Critique : Les attentes autour du nouveau film de Todd Phillips étaient sans doute trop hautes et les craintes générées par un prédécesseur bien accueilli avant de se trouver diverses critiques furent également nombreuses : « Joker : Folie à deux » est considéré par beaucoup comme un échec monumental, se loupant au box-office tout en étant descendu en flèche, aussi bien dans les avis presses que publics. Mais maintenant que tout le monde a pu redescendre de sa sortie cinéma et que le long-métrage sort en édition physique, il est temps de se demander si le résultat final est vraiment le désastre absolu vanté çà et là. La réponse est, comme souvent, plus compliquée que prévue.

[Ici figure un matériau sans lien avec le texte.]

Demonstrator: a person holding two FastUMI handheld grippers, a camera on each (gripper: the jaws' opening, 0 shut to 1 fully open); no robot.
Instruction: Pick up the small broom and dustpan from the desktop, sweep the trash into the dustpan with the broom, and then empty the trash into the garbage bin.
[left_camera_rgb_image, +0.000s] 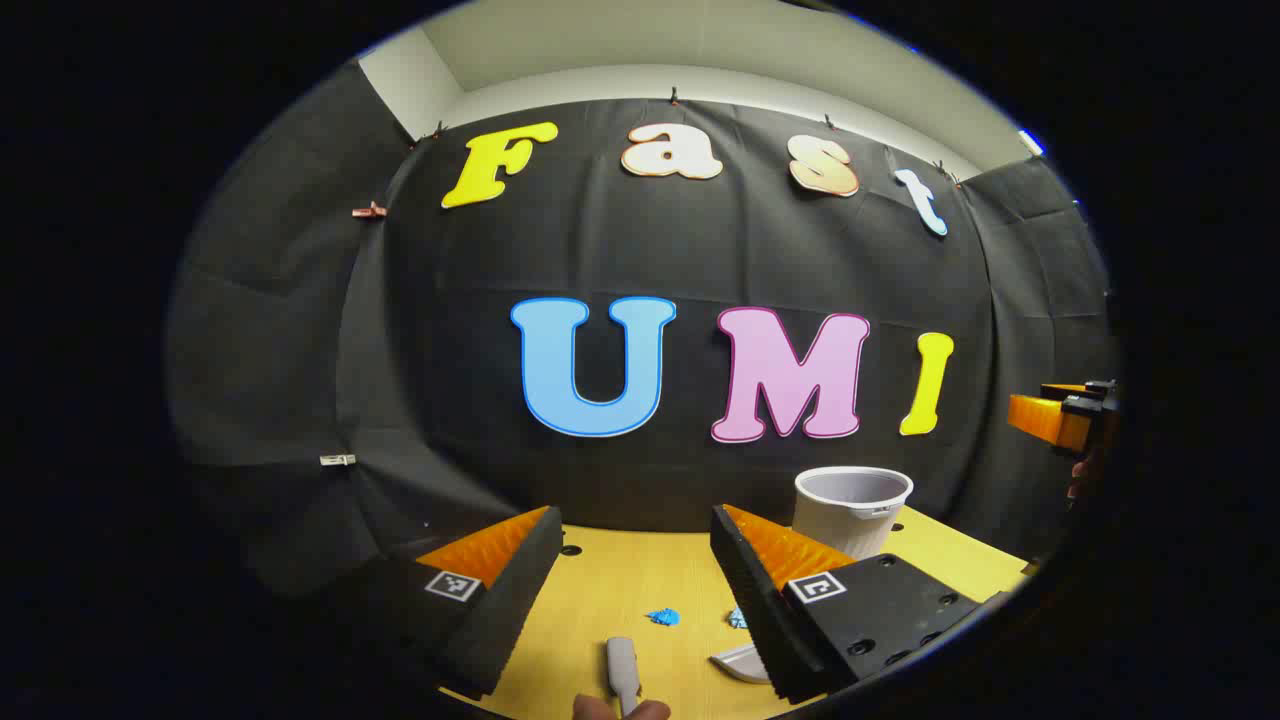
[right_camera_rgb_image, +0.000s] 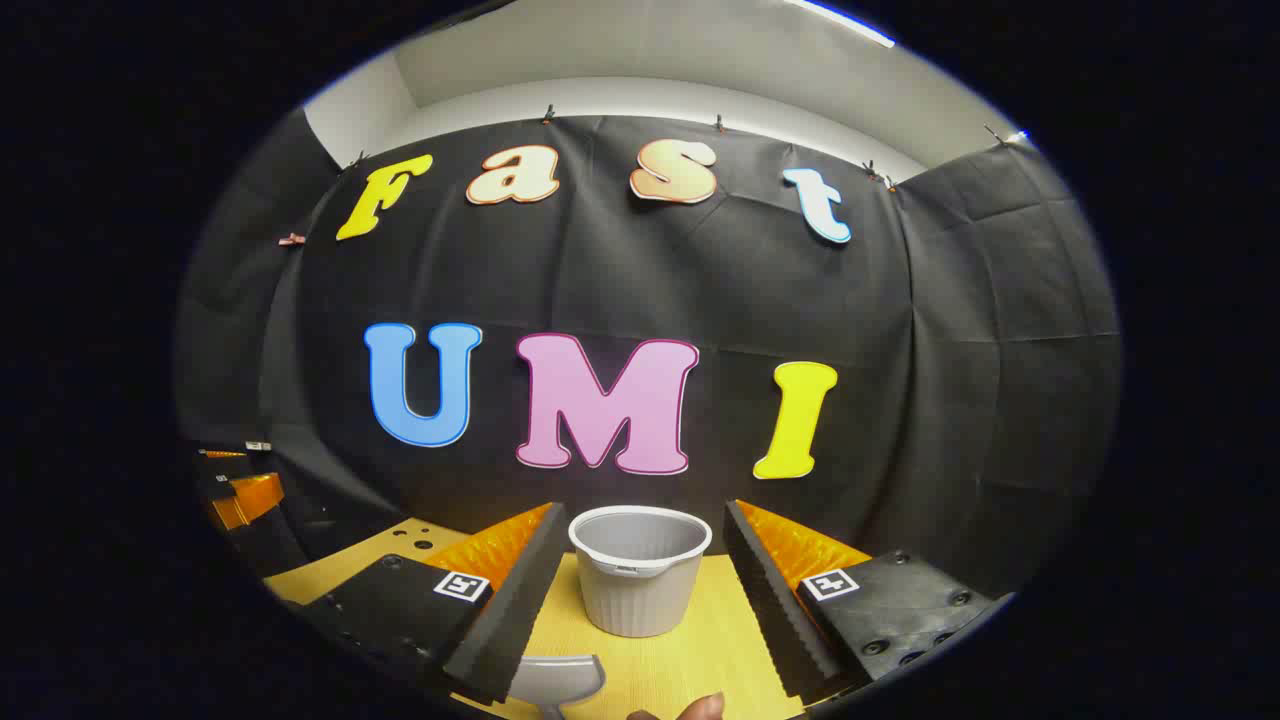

Dès l’introduction animée, « Joker : Folie à deux » amène l’idée intéressante du double et de la figure projetée sur Arthur Fleck depuis les événements du précédent film. Cela évite une simple redite de ce qui a été fait en 2019 et permet au contraire de réinterroger la portée d’un long-métrage qui s’est vu réapproprié par différentes personnalités qui y voyaient une mise en avant des incels. Toute la force du récit se repose donc sur cette idée qu’Arthur est devenu une icône sur laquelle on projette (littéralement, comme ce plan avec le rouge à lèvres de Lee) des idées et thématiques variées tout en oubliant l’individu qui est derrière le masque. La volonté d’intégrer des scènes chantées renforce cette ambivalence d’un individu trop frêle pour porter les charges sociales et politiques auxquelles on le rattache. L’idée même que ces parties restent rattachése au réel à différents degrés renvoie à une envie permanente d’échapper à tous ces points, surtout au vu des violences subies.

Malheureusement, cette envie d’ambivalence n’est pas que thématique mais également qualitative. En effet, le récit est trop déséquilibré pour réellement faire aboutir ses intentions jusqu’au bout. Cette narration amène alors certains trous d’air et une sensation inaboutie, notamment dans le traitement de Lee (bien que cette réserve puisse être soulignée par le fait que la « folie à deux » promise n’est pas entre Arthur et la jeune femme mais bien Arthur et le Joker). Les intentions de mise en scène s’annulent également entre elles, comme dans le traitement des instants musicaux (qui auraient pu être plus nombreux et ne font pas réellement du film une comédie musicale à part entière). L’envie d’appuyer certains points fragilise aussi l’ambiguïté pouvant être perçue dans le premier film, et ce jusqu’à un final assez clair dans ses intentions mais maladroit dans ce qu’il finit par raconter en raccrochant des wagons assez lourds (bien qu’un point de raccord se fasse en arrière-plan de la dernière séquence, sans trop en dévoiler).

Loin de faire dans la facilité, « Joker : Folie à deux » ne pouvait que provoquer de vives réactions en se refusant de suivre le programme attendu dans sa promotion et en préférant largement virer dans une introspection aussi salvatrice que suicidaire. Cette explosion d’intentions, avec un meilleur cap, aurait pu virer vers un objet de culte corrosif, à l’instar d’un « Gremlins 2 » (autre suite dynamitant ses codes mais avec bien plus de réussite). Malheureusement, ses contours trop fragiles se retournent un peu trop contre lui pour parler de véritable réussite. On peut quand même envisager une réhabilitation à l’avenir, ne serait-ce que par ses idées et sa façon surtout d’interroger les projections sur la figure du Joker aussi bien dans sa diégèse que dans notre réalité…

Résumé : Alors qu’il est interné à l’Asile d’Arkham, Arthur Fleck rencontre l’amour de sa vie, Lee Quinzel. À leur sortie, le couple se lance dans une mésaventure amoureuse vouée à l’échec.